TASK DIRECTIONS: Each line holding the word "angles" must appear in the answer, copied from the entries.

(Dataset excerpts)
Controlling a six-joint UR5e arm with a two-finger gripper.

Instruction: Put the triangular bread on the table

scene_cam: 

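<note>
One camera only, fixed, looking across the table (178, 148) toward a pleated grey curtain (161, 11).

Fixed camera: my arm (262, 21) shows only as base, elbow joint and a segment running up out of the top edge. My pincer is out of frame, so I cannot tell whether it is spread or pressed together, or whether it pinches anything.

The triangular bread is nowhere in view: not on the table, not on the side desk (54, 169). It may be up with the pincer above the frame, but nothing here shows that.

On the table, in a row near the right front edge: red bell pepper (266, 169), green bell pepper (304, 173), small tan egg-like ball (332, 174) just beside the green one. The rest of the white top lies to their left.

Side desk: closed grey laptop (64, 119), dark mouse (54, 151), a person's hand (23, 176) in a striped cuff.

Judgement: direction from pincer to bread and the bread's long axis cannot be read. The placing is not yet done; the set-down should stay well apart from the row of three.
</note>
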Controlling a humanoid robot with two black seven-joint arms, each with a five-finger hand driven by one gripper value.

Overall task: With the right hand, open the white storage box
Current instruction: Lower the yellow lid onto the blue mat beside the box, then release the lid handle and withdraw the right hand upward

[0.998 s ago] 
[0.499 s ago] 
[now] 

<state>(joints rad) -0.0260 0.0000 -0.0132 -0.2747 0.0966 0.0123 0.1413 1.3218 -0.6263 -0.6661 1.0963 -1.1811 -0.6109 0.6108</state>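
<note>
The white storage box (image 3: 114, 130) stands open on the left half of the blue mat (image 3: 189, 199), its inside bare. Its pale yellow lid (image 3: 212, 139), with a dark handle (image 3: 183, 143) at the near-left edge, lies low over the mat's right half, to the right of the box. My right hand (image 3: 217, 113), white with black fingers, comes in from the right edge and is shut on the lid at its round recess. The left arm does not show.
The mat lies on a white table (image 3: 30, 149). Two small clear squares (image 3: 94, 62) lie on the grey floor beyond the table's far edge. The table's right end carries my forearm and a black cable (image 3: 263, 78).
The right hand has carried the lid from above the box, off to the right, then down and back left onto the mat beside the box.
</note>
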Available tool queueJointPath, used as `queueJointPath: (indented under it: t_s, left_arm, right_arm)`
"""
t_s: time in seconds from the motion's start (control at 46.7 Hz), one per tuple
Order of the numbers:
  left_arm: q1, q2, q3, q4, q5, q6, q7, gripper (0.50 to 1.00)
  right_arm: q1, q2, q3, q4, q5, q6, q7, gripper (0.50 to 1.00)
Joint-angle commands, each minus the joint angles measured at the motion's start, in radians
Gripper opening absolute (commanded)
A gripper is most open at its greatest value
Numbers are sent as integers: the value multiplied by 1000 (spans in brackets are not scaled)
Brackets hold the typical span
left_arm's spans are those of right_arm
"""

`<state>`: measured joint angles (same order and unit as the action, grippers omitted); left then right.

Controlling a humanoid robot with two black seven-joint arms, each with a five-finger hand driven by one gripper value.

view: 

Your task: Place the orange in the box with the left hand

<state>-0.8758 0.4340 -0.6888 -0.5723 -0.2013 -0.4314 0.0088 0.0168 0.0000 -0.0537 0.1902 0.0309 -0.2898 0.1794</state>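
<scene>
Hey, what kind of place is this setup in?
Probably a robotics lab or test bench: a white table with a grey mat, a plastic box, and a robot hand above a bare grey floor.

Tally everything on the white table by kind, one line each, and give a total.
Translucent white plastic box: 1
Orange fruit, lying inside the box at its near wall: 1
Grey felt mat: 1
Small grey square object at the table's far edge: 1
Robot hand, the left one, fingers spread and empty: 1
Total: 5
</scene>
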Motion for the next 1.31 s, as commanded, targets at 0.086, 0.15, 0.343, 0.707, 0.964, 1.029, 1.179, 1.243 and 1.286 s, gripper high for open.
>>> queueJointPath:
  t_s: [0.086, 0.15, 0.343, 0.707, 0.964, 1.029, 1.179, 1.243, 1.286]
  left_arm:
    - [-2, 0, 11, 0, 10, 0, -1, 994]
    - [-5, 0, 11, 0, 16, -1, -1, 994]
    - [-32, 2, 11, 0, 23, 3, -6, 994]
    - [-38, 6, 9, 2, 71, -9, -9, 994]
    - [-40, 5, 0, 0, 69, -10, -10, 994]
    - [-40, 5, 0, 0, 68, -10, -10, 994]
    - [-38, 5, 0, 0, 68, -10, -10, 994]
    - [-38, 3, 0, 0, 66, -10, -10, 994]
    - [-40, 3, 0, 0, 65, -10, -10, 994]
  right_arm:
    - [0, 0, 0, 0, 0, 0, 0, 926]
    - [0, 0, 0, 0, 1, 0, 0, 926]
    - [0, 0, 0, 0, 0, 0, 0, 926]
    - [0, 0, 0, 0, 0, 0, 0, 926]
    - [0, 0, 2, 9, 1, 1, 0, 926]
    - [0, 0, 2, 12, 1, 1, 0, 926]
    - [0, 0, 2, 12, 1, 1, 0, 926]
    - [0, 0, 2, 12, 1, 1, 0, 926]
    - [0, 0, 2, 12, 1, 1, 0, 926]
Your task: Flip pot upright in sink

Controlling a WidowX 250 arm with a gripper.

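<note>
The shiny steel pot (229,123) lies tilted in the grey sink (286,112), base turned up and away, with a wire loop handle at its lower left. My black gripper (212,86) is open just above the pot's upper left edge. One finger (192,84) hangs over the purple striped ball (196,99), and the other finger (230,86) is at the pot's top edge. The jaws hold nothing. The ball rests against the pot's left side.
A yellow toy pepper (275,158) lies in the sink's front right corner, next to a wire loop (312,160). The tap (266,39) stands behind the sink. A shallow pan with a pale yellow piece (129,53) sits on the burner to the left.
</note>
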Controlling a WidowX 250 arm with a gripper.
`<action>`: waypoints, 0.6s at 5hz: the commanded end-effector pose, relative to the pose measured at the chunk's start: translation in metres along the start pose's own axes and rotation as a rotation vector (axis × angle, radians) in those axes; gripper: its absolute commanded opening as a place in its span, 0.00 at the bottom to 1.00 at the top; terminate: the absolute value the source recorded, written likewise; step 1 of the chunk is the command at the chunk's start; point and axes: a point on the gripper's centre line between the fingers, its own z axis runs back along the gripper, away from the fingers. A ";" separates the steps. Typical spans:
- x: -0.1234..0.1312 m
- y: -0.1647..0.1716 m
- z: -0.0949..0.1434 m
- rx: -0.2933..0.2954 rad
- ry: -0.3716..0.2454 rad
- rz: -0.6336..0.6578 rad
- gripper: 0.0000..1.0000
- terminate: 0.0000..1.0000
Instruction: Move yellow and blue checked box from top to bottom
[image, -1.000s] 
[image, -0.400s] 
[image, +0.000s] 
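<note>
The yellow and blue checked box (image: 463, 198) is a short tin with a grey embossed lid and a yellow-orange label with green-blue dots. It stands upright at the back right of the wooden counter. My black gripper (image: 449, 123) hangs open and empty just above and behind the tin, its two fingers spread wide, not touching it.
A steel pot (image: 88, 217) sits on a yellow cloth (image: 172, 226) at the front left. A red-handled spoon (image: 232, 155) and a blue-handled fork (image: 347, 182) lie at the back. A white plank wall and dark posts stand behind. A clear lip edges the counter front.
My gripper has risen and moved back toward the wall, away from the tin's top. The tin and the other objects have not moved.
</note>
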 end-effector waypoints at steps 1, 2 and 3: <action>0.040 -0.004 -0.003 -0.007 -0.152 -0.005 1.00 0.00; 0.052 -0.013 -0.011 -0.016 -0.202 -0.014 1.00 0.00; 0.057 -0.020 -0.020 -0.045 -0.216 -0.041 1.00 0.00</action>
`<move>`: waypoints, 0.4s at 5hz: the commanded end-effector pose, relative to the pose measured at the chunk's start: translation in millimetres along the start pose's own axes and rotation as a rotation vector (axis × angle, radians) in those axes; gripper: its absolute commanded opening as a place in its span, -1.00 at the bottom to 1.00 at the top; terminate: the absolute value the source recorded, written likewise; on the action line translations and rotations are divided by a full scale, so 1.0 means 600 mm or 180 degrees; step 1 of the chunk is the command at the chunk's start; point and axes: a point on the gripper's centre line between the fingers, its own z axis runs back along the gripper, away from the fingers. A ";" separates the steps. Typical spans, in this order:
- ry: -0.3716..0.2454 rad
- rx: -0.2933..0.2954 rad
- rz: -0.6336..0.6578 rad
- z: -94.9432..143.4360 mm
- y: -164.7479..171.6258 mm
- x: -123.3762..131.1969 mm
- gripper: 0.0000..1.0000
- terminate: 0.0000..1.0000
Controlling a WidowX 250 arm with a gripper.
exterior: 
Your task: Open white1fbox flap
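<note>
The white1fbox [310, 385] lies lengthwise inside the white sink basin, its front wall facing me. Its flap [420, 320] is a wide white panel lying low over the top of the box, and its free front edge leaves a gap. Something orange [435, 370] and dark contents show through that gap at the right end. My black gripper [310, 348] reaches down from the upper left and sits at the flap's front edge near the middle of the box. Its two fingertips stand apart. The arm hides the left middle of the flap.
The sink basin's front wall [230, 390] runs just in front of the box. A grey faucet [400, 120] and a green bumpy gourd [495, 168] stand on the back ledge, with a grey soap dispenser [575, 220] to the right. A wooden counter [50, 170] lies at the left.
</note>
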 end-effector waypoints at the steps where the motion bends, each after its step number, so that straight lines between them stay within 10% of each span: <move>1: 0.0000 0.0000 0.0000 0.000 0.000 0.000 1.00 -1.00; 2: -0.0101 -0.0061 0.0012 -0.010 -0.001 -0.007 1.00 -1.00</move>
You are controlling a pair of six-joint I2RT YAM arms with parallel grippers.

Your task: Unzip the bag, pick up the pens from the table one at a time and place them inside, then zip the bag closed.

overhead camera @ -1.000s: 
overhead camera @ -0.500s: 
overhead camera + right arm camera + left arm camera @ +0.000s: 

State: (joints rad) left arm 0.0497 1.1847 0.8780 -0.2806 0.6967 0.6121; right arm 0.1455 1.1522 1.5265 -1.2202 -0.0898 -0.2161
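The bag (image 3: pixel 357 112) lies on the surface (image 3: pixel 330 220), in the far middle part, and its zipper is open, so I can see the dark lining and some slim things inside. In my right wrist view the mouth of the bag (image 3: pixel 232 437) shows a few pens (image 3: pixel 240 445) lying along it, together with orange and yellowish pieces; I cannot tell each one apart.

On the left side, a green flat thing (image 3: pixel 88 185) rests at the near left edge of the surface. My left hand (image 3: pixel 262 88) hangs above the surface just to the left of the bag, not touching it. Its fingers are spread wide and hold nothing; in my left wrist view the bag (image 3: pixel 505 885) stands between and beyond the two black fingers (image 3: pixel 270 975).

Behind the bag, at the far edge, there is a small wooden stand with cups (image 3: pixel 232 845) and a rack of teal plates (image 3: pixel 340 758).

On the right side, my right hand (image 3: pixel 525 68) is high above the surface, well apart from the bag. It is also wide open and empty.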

SOLUTION:
Joint-angle commands, each minus the joint angles measured at the motion's start, in radians
`<state>`: measured joint angles (same order and unit as the action, grippers omitted); left then right.

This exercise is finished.